**Problem to work on:** From the entries below, list each line with "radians".
Dataset records Start Marker
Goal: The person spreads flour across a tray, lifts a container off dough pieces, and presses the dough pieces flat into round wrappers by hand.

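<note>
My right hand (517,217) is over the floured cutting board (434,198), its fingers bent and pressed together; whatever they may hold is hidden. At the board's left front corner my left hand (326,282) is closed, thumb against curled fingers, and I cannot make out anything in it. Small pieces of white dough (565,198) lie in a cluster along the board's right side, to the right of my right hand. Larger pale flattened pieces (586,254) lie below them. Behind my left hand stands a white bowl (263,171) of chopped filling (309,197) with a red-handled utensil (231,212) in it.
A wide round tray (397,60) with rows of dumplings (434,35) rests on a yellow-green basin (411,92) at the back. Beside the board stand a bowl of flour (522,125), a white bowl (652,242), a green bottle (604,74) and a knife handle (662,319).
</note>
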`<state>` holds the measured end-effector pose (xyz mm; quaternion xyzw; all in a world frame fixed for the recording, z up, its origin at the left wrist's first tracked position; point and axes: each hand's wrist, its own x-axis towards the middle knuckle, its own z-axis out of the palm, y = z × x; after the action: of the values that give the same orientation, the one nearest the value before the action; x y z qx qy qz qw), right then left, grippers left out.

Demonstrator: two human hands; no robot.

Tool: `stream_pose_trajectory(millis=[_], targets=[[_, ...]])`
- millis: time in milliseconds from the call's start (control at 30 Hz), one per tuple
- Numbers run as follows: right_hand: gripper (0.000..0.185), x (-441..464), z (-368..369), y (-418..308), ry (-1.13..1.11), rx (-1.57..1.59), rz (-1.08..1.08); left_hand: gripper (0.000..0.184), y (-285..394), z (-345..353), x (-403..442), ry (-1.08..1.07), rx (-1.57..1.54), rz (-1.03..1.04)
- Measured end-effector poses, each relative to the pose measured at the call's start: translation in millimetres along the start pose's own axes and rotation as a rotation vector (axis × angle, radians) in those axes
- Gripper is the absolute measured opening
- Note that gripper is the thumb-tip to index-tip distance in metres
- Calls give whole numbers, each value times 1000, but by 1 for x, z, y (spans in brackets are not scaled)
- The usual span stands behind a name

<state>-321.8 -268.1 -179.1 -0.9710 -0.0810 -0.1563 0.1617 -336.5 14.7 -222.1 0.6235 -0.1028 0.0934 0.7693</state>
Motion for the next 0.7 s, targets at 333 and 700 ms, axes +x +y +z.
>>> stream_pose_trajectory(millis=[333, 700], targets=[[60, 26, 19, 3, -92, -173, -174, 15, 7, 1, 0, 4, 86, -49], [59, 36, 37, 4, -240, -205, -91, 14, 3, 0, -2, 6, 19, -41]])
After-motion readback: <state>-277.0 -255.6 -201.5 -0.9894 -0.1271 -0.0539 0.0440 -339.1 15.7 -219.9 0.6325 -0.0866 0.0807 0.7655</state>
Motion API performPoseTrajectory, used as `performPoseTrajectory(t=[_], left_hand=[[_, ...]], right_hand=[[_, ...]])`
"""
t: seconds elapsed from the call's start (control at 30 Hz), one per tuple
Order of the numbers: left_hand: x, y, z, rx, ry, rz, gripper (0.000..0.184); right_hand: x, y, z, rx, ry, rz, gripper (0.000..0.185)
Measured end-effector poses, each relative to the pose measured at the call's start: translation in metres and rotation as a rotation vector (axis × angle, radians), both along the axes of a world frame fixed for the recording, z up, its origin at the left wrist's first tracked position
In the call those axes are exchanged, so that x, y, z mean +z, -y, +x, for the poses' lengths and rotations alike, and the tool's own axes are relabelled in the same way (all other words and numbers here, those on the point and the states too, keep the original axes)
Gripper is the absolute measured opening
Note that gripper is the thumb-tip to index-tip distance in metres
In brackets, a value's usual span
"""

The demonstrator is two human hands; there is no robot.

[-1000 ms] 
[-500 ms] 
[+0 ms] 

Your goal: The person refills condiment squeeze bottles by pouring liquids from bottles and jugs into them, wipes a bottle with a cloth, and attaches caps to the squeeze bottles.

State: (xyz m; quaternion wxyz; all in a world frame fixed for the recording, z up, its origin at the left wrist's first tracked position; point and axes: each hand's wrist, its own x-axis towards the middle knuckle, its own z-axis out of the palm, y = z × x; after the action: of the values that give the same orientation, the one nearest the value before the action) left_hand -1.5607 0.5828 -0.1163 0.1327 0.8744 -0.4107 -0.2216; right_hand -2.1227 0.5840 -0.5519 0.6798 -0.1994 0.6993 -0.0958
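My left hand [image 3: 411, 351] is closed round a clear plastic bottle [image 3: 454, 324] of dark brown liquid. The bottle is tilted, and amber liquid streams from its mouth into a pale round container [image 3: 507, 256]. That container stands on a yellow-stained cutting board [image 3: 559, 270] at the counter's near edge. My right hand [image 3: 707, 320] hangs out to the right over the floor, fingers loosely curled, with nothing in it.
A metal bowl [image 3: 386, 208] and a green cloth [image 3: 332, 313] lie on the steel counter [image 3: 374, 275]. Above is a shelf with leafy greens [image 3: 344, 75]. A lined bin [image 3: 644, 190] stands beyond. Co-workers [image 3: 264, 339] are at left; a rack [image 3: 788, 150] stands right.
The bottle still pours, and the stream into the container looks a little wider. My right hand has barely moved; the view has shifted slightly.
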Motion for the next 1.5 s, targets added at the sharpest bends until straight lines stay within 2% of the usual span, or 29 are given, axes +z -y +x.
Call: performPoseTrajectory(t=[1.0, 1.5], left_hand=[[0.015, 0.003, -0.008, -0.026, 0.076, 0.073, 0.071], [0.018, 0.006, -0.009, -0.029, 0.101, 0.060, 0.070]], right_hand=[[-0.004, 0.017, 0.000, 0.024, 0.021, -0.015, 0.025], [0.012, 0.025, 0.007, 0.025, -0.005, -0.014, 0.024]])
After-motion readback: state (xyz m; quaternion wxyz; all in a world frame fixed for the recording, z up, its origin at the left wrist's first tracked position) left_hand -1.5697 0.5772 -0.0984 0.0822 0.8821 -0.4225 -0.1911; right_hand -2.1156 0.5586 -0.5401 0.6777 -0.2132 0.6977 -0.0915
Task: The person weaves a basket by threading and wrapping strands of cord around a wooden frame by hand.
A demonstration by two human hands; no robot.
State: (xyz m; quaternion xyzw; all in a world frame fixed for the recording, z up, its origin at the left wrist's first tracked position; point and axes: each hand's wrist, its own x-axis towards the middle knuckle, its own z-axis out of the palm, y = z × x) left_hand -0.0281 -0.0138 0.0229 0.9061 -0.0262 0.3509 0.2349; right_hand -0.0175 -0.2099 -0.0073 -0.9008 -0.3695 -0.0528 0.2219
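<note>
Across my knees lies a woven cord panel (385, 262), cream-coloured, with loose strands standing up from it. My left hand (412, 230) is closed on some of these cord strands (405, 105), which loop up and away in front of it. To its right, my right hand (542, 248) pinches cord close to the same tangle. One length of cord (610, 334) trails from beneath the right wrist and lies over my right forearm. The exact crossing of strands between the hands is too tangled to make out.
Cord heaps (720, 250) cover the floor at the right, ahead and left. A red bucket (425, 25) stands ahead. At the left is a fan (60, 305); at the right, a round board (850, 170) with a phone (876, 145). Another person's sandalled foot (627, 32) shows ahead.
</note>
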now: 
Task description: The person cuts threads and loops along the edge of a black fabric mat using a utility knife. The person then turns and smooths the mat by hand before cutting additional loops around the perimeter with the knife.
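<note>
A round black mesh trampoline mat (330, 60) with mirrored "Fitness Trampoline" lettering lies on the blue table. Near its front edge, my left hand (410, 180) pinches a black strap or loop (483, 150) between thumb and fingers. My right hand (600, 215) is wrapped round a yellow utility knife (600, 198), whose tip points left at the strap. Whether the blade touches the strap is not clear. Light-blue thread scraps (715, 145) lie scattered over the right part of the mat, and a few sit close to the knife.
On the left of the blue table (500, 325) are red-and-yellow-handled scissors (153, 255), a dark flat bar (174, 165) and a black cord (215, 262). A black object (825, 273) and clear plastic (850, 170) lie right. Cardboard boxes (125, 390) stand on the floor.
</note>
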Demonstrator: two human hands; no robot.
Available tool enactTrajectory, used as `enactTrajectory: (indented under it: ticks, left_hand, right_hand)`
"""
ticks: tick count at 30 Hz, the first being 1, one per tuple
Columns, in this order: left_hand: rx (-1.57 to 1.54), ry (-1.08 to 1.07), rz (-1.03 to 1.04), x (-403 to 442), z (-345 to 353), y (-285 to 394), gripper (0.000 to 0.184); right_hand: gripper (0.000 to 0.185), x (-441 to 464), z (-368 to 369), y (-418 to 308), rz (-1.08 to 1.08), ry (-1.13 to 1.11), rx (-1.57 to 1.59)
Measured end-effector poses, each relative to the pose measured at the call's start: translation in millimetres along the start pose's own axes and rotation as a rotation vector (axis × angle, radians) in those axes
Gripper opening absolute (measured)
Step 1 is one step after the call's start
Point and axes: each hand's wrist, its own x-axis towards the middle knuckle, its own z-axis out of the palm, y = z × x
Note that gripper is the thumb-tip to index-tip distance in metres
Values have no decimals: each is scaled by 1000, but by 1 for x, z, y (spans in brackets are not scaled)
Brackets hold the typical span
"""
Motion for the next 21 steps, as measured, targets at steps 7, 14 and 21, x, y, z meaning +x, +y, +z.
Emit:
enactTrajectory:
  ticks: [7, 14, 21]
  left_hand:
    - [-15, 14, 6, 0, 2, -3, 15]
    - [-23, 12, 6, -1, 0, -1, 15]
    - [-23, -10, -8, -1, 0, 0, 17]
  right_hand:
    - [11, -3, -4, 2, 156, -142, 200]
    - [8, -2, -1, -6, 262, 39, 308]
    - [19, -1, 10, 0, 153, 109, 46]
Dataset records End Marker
**Answer to the exercise:**
- Measured end-effector poses, each relative to the pose measured at the call's start: translation in millimetres along the start pose's own axes and rotation as a rotation vector (axis × angle, radians) in those axes
Measured end-effector poses, each relative to the pose measured at the call's start: translation in metres and rotation as a rotation vector (axis × angle, radians), both along the axes of a world frame fixed for the recording, z up, its origin at the left wrist's first tracked position
Measured end-effector poses, each relative to the pose measured at the call's start: translation in millimetres along the start pose's own axes and rotation as a rotation vector (axis × angle, radians) in those axes

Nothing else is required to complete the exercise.